- _Required action_: Report the number of lines in the data below that hold "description", without any other words.

____ Data segment

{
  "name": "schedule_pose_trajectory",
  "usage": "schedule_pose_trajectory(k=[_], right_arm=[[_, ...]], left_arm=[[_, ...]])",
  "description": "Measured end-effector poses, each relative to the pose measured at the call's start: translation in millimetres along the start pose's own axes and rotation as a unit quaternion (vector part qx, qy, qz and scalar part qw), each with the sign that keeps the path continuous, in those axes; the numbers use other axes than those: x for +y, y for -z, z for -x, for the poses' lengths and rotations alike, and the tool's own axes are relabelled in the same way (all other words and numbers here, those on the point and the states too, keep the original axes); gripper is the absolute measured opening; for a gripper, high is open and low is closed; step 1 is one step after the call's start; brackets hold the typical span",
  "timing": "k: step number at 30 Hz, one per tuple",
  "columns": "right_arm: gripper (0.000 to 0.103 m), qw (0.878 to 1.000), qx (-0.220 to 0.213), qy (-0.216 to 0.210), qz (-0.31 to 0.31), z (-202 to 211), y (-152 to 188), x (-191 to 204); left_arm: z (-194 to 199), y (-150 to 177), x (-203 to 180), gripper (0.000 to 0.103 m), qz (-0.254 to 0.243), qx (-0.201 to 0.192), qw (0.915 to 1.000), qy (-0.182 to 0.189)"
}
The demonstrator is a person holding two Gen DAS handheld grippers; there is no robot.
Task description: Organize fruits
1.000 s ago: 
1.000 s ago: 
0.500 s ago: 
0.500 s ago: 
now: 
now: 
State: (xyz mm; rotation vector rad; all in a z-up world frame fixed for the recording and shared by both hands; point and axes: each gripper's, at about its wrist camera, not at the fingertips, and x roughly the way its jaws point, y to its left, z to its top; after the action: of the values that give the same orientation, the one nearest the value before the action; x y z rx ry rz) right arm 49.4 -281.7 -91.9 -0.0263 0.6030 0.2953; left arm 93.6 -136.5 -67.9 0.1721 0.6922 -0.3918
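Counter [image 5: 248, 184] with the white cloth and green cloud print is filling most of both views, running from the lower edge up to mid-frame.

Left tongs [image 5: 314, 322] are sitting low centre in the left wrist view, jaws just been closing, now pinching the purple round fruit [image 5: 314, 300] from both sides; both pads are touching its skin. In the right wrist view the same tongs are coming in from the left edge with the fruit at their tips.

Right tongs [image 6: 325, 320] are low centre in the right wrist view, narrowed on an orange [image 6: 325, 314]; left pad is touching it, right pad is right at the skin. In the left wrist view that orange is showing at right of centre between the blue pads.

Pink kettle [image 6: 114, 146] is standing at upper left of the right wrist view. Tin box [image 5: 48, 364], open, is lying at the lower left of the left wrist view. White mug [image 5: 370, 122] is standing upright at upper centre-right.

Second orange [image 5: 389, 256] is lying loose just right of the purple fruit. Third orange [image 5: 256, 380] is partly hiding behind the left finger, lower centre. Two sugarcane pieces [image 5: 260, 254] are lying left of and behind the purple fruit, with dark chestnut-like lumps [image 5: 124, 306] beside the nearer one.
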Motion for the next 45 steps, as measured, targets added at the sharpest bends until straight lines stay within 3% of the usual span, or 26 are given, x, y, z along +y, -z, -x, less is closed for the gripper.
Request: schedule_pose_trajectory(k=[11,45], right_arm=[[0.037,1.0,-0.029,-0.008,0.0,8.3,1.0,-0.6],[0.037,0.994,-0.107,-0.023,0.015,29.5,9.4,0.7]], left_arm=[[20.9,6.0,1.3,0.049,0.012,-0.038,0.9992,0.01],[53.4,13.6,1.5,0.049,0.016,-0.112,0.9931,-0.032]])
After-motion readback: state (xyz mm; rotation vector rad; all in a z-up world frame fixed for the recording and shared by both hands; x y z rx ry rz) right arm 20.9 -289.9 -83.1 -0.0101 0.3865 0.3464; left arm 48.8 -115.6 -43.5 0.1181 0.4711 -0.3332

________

- _Solution to this task_: 2